In einem Exkurs zur Staats- und Wirtschaftlehre von Adam Müller zeigte Joseph Vogl, der an der Bauhaus-Universität Weimar den Lehrstuhl " Geschichte und Theorie künstlicher Welten" innehat, dass in Müllers romantischer Wissenschaft das öffentliche Geld die Funktion eines Mediums einnehme. Dieses Medium differenziere sich durch die Form des Kredits aus. Das Jahr 1797 ist nach dieser Auffassung eine Zäsur. Denn in diesem Jahr wird die Bank von England ihrer Pflicht enthoben, Papiergeld gegen harte Währung eintauschen zu müssen, und seit diesem Jahr bilde der Kredit, der diesem Papiergeld gewährt werde, die eigentlich gemeinschaftsbildende Kraft. Sie erzwinge die stete Teilnahme aller am ökonomischen System.

Gerhard Plumpe (Universität Bochum) legte die Funktion der Fotografie in der Rechtsprechung des neunzehnten Jahrhunderts dar. Er argumentierte, dass in Abhängigkeit von urheberrechtlichen oder strafrechtlichen Fragestellungen unterschiedlich definiert wurde, was Fotografie ist. Bemühten sich die Kunstfotografen um eine Würdigung ihrer Produkte als von ihnen geschaffene Werke, in dem sie zum Beispiel aufwendige Retouchiertechniken benutzten und so farblich hervorhoben, dass sie nicht bloß die Natur darstellten, so kehrte sich dieses Bemühen in der Bewertung der Polizeifotografie um. Die juristischen Fotografen waren angehalten, eine Situation oder einen Verdächtigen ohne künstlerisches Hinzutun abzulichten. Das, was als fotografisch galt, wurde nicht aus der technischen Disposition des Apparates abgeleitet, sondern durch diskursiv-kulturelle Rahmenbedingungen definiert.

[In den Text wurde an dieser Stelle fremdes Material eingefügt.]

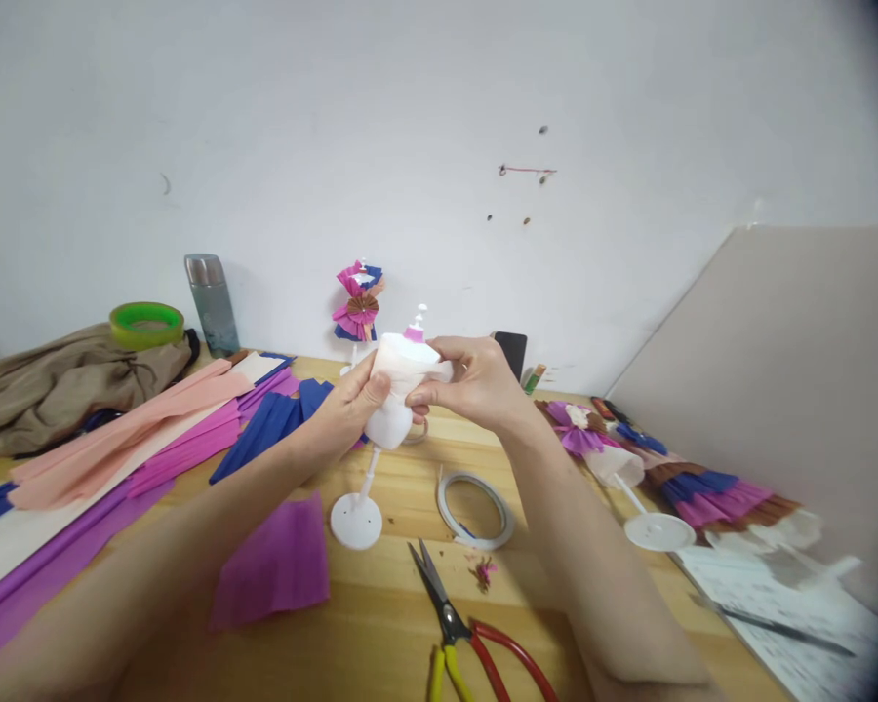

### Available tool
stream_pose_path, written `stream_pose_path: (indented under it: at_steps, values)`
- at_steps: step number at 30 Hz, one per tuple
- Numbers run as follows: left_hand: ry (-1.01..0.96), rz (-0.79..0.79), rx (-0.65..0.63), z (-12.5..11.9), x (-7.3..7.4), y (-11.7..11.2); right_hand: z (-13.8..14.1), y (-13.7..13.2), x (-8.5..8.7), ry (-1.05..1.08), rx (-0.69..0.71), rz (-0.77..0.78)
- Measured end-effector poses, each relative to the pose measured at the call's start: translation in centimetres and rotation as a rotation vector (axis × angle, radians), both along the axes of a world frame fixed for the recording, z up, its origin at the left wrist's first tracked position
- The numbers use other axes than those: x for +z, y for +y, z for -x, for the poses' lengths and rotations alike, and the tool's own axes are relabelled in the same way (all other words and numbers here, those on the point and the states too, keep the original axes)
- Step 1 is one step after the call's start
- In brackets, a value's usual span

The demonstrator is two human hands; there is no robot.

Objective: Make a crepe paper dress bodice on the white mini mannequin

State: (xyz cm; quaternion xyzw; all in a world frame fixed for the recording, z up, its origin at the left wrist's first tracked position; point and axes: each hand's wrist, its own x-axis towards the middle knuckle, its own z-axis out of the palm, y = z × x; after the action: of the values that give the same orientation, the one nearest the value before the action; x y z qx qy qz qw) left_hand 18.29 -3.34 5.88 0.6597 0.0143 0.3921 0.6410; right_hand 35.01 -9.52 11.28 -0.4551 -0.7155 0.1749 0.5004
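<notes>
A small white mannequin [393,409] on a thin stand with a round base [356,521] is lifted slightly over the wooden table [402,604]. White paper is wrapped round its torso. My left hand [351,402] grips the torso from the left, thumb pressed on the paper. My right hand [475,382] pinches the paper at the torso's upper right side. Both hands are closed on it.
Scissors [458,629] with red and yellow handles lie near the front edge. A tape roll [475,507] and a purple crepe piece [278,565] lie by the base. Pink, blue and purple crepe strips [153,429] spread at left. Dressed mannequins stand behind [358,304] and lie at right [629,466].
</notes>
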Motion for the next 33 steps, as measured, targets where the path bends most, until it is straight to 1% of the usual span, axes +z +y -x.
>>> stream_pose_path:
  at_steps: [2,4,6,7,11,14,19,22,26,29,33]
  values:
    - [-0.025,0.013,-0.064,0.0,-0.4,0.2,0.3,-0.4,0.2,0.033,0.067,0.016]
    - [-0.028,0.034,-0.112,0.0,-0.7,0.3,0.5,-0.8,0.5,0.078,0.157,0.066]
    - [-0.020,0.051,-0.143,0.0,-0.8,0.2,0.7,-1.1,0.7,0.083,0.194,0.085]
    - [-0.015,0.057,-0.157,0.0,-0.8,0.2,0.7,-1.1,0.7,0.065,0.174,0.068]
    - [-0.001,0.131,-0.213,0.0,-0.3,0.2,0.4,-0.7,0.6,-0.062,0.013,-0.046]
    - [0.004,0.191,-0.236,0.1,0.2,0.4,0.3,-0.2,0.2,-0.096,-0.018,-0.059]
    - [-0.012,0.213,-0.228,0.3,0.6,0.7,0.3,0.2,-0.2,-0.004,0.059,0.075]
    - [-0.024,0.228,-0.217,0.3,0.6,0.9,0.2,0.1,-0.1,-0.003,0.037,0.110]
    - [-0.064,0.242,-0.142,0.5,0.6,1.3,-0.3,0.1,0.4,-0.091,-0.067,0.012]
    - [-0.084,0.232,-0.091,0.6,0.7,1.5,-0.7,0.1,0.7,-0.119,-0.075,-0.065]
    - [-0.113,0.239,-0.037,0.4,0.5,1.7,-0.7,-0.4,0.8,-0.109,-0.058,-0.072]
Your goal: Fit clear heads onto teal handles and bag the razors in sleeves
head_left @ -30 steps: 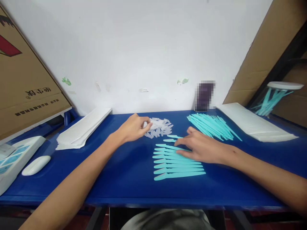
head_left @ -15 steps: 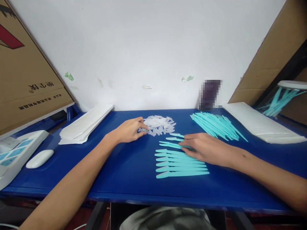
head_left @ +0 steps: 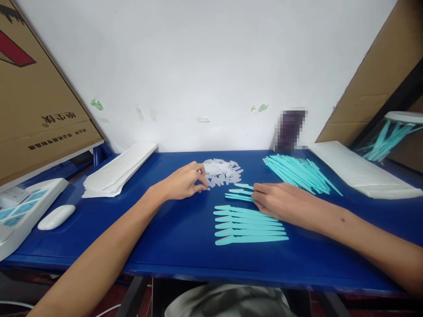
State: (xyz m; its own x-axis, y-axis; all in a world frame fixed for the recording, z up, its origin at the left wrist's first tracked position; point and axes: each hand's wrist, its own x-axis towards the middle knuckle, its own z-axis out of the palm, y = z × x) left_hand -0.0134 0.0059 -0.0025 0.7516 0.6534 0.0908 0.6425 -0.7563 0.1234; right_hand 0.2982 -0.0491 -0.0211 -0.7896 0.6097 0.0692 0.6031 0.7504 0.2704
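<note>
My left hand (head_left: 187, 181) is at the left edge of a pile of clear plastic caps (head_left: 220, 169). Its thumb and forefinger are closed on one cap at the pile's near edge. My right hand (head_left: 272, 198) has its fingers closed on the handles of a few turquoise eyebrow razors (head_left: 238, 197), whose blade ends point left; its fingers hide how many it grips. Just below it, several more eyebrow razors (head_left: 249, 226) lie side by side in a row on the blue table (head_left: 172, 246).
A heap of turquoise razors (head_left: 297, 174) lies behind my right hand. White flat sleeves (head_left: 119, 171) are at left, a white padded sheet (head_left: 360, 171) at right. A white oval case (head_left: 57, 217) sits beside a white device (head_left: 36, 211). A clear tub (head_left: 386, 136) holds more razors.
My left hand has shifted slightly right and nearer, its finger and thumb pinching at the edge of the caps. My right hand has drawn the razors slightly right, away from the row.
</note>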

Eine solche "funktionale" Definition von Medien hilft, die schlichte Erkenntnistheorie, in der nach Heider Medien stören, zu vermeiden. So mag denn die junge Disziplin "Medienwissenschaft" vor der Unbeholfenheit des älteren Junggesellen Blumfeld noch eine Zeit bewahrt bleiben. Den Segen der kritischen Instanz von Peter Fuchs (FH Neubrandenburg) hat sie jedenfalls. Der intime Kenner der Luhmannschen Soziologie bekräftigte in seinen Diskussionsbeiträgen das explosive Potential des Medienbegriffs in der Systemtheorie des "heiligen Niklas".